APPROXIMATE NEAREST NEIGHBOR NEGATIVE CON-TRASTIVE LEARNING FOR DENSE TEXT RETRIEVAL

Abstract

Conducting text retrieval in a learned dense representation space has many intriguing advantages. Yet dense retrieval (DR) often underperforms word-based sparse retrieval. In this paper, we first theoretically show the bottleneck of dense retrieval is the domination of uninformative negatives sampled in mini-batch training, which yield diminishing gradient norms, large gradient variances, and slow convergence. We then propose Approximate nearest neighbor Negative Contrastive Learning (ANCE), which selects hard training negatives globally from the entire corpus. Our experiments demonstrate the effectiveness of ANCE on web search, question answering, and in a commercial search engine, showing ANCE dot-product retrieval nearly matches the accuracy of BERT-based cascade IR pipeline. We also empirically validate our theory that negative sampling with ANCE better approximates the oracle importance sampling procedure and improves learning convergence.

1. INTRODUCTION

Many language systems rely on text retrieval as their first step to find relevant information. For example, search ranking (Nogueira & Cho, 2019) , open domain question answering (OpenQA) (Chen et al., 2017) , and fact verification (Thorne et al., 2018) all first retrieve relevant documents for their later stage reranking, machine reading, and reasoning models.

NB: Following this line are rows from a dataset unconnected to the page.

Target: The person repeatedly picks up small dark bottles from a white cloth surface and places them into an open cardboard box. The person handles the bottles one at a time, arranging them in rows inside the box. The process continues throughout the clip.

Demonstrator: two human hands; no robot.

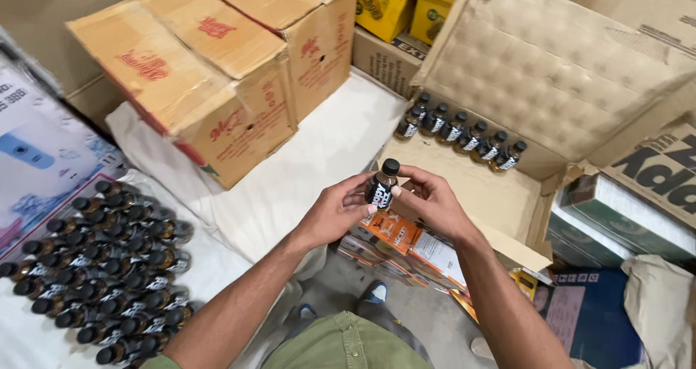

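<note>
small dark bottle (382,185) with black cap held upright between both hands above open carton (500,195); left hand (337,211) pinches its side, right hand (428,202) curled round the other side. six like bottles (460,133) in row at carton's back wall; many more (109,267) lying on white cloth, left
</note>
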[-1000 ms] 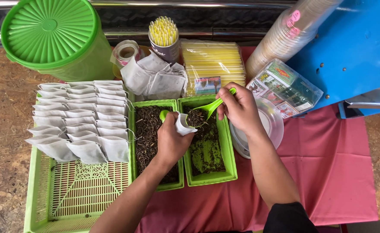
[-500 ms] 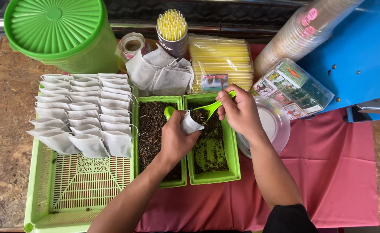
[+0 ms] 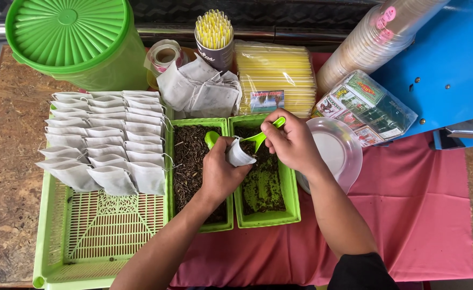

All these later-stage models enjoy the advancements of deep learning techniques (Rajpurkar et al., 2016; Wang et al., 2019) , while, the first stage retrieval still mainly relies on matching discrete bag-of-words, e.g., BM25, which has become the pain point of many systems (Nogueira & Cho, 2019; Luan et al., 2020; Zhao et al., 2020) . Dense Retrieval (DR) aims to overcome the sparse retrieval bottleneck by matching in a continuous representation space learned via neural networks (Lee et al., 2019; Karpukhin et al., 2020; Luan et al., 2020) . It has many desired properties: fully learnable representation, easy integration with pretraining, and efficiency support from approximate nearest neighbor (ANN) search (Johnson et al., 2017) . These grant dense retrieval an intriguing potential to fundamentally overcome some intrinsic limitations of sparse retrieval, for example, vocabulary mismatch (Croft et al., 2009) . One challenge in dense retrieval is to construct proper negative instances when learning the representation space (Karpukhin et al., 2020) . Unlike in reranking (Liu, 2009) where the training and testing negatives are both irrelevant documents from previous retrieval stages, in first stage retrieval, DR models need to distinguish all irrelevant ones in a corpus with millions or billions of documents. As illustrated in Fig. 1 , these negatives are quite different from those retrieved by sparse models.